**HOW TO COMPLETE THIS TASK:** Locate the line bearing "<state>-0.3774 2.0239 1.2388" in the material below, then reproduce it and each following line up to and including the line bearing "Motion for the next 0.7".

# # # #

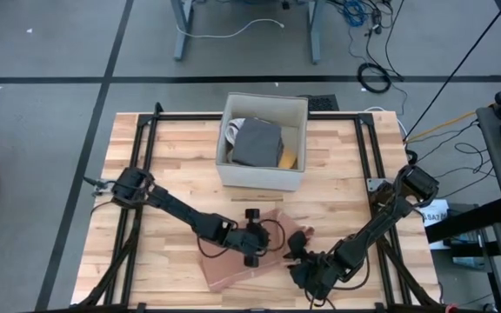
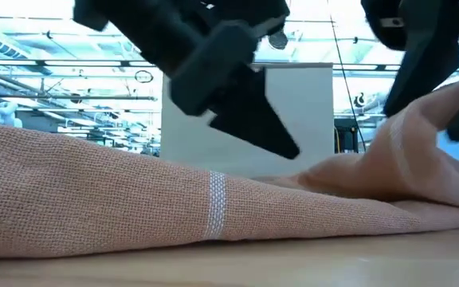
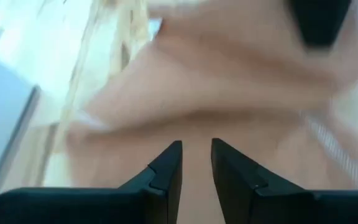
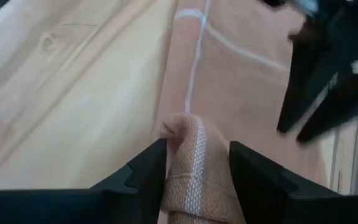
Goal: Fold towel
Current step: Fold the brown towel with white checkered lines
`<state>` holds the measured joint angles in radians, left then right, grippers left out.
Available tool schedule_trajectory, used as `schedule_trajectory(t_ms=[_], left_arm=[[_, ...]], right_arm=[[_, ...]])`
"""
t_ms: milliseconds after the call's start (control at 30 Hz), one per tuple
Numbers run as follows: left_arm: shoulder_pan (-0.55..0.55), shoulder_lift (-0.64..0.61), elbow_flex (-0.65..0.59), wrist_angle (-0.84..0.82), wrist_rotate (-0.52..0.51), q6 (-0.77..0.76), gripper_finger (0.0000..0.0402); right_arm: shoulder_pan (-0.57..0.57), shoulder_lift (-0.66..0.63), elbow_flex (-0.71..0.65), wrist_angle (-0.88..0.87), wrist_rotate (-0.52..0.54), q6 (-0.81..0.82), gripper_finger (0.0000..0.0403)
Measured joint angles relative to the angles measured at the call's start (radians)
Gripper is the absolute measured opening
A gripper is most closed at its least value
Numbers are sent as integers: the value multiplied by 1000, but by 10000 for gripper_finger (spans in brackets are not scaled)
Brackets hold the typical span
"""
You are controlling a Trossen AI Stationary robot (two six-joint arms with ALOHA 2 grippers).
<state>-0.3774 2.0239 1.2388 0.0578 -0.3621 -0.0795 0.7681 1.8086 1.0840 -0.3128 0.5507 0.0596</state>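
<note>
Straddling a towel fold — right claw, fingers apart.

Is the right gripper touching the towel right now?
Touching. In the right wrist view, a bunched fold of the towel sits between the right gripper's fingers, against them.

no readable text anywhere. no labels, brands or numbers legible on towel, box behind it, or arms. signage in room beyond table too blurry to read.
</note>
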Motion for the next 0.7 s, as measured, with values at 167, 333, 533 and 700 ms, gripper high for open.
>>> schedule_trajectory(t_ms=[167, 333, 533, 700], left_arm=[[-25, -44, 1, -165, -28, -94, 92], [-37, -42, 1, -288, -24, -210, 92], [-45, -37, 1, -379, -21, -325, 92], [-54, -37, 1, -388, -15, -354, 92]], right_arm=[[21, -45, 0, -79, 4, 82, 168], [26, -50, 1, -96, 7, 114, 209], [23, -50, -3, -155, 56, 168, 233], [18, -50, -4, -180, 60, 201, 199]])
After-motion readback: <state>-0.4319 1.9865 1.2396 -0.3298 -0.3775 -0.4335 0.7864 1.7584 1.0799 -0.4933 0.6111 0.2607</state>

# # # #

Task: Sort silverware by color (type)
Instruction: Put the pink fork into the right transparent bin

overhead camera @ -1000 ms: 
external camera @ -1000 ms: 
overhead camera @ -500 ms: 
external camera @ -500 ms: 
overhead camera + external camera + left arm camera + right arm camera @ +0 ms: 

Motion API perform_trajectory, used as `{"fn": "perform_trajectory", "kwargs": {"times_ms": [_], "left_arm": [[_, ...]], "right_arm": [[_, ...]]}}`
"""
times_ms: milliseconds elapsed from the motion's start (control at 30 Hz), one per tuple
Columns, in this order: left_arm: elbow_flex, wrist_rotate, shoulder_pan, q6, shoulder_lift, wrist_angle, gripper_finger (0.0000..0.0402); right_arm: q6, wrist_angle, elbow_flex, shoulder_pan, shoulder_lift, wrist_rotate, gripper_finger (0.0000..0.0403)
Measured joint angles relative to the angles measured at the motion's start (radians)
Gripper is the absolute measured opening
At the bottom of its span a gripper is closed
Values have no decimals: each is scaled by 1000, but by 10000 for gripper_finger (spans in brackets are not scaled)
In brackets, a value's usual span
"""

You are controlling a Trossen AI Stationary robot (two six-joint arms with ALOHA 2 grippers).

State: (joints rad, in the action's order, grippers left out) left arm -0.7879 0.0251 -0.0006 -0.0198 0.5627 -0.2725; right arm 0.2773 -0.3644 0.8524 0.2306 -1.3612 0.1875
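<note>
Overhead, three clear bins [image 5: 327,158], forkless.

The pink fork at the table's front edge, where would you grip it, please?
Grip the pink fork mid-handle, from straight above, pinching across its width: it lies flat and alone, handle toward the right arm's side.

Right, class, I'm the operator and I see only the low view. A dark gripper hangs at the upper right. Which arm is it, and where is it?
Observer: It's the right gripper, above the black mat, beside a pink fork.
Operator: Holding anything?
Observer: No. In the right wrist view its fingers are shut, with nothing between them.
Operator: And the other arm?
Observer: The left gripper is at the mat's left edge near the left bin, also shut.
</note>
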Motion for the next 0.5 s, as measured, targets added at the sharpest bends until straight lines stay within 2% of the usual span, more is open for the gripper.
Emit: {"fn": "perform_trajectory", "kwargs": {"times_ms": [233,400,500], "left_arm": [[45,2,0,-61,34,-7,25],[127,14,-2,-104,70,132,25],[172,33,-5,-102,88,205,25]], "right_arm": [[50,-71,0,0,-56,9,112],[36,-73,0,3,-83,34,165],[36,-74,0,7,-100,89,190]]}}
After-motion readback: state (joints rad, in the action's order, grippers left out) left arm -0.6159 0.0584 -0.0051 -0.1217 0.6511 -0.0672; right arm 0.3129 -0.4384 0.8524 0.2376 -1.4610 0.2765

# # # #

**RESPONSE TO THIS EXERCISE:**
<state>-0.3774 2.0239 1.2388 0.0578 -0.3621 -0.0795 0.7681 1.8086 1.0840 -0.3128 0.5507 0.0596</state>
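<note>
Straddling a towel fold — right claw, fingers apart.

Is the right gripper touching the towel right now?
Touching. In the right wrist view, a bunched fold of the towel sits between the right gripper's fingers, against them.

no readable text anywhere. no labels, brands or numbers legible on towel, box behind it, or arms. signage in room beyond table too blurry to read.
</note>
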Motion for the next 0.7 s, as measured, with values at 167, 333, 533 and 700 ms, gripper high for open.

No further output remains.